I was appalled to remember I had said those things! I didn’t mean them. I said them because that’s how I was feeling about myself. Knowing how terrible I was feeling at that time, I started to feel compassion for that woman who was in so much pain that she lashed out at another human’s spirit, denigrating it, for that was a terrible thing to do and say.

Wow. That was powerful when I looked at it in that way, allowing compassion to come into my being. For when I saw myself with compassion, I was able to then see the person who used to yell at ME that I was worthless and would never amount to anything, with compassion for what he might have been feeling when he said those things to me.

I began to realize he was so very young and was dealing with his own wounds. I say that not to excuse his actions, but to lend some understanding to him, and especially given that I had done the very same thing. He was an emotionally and spiritually sick man, I have come to understand over the years. I feel compassion for the sick man he was, and he has changed. 

Armed with the knowledge that people do bad things, sometimes because they are emotionally and spiritually sick, I began to apply this thought and heart process to other incidences and people. I found myself getting to forgiveness, even if I had not repeated their behaviors myself. I have to say, there has never been a more freeing sensation for me, a feeling of deep peace.

I’d like to stress that the first step of forgiveness is identifying the incident for which you cannot forgive and acknowledging it, looking at it, feeling how wronged you were. If you skip this step, it is glossing over the damage that was done to you, so be sure to feel how the damage has affected you in your life.

The second step is to look at the situation and determine if you provoked the person and they were responding as any human being might. If this is the case, own your behavior, be accountable for it, and give up the anger you feel toward the other. Apologies may be in order…

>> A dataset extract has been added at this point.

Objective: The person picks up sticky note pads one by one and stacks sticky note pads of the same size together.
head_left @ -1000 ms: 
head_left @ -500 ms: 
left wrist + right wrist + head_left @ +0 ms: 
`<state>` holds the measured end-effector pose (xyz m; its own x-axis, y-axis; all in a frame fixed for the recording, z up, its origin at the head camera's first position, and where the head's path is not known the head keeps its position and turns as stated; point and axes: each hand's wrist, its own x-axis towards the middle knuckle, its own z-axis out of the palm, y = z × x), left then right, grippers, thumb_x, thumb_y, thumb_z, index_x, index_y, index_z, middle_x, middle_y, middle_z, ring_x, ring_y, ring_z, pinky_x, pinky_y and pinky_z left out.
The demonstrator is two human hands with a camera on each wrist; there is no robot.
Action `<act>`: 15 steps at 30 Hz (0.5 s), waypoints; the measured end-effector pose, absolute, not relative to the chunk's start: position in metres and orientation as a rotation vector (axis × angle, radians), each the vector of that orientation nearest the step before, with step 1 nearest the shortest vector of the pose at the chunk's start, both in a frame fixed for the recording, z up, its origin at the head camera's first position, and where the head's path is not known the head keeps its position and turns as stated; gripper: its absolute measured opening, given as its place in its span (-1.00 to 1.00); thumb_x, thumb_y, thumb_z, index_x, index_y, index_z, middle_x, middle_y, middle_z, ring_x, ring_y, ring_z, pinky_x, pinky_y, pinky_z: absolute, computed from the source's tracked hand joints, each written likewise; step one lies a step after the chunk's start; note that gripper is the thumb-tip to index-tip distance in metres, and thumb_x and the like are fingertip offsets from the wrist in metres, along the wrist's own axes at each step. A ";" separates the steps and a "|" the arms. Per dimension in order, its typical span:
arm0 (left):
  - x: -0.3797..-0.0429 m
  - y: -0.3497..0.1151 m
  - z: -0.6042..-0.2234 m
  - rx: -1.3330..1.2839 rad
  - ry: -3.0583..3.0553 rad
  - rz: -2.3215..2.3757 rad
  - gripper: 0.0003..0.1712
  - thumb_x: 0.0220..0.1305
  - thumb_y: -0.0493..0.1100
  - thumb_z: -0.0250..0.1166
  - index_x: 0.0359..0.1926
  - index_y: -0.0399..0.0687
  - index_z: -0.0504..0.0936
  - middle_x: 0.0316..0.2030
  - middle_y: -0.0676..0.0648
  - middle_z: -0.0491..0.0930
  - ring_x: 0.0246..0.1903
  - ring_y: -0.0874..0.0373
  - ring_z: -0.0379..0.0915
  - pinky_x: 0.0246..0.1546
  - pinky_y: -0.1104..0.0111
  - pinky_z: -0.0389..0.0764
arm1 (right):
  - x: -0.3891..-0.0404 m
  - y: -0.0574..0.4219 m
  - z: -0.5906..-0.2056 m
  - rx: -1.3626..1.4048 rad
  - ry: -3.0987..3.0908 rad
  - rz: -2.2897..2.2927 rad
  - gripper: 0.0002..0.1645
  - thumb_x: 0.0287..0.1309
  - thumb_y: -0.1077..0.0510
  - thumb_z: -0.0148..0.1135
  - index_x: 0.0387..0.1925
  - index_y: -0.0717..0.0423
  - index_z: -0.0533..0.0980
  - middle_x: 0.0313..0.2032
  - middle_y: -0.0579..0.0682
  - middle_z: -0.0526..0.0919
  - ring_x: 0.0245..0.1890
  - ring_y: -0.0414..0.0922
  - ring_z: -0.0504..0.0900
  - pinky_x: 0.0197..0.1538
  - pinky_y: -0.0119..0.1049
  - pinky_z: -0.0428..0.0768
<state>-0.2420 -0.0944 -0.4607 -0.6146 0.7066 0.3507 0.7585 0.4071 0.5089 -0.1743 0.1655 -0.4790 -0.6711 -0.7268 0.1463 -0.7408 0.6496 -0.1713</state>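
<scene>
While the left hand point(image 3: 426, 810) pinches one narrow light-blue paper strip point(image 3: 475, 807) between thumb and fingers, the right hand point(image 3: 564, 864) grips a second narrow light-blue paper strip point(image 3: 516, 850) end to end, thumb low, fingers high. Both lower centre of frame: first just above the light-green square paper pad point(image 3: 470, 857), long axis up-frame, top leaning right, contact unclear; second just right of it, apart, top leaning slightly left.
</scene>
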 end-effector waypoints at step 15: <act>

Once you identify and feel the damage that was done to you, it is time to bring compassion to yourself, a wounded person. Be careful not to cross the line into self-pity here; you just want to feel empathy for that wounded person… yourself. Hold yourself in that space of compassion and empathy until you feel some relief from your anger. Then, consider the other person as a fallible and emotionally wounded person.

By repeating this, over time, the anger begins to fade a little at a time, and one day, you will find yourself at forgiveness.

You can do this and can soar to new heights that, up until now, you have only dreamed of. Isn’t that something you want for yourself?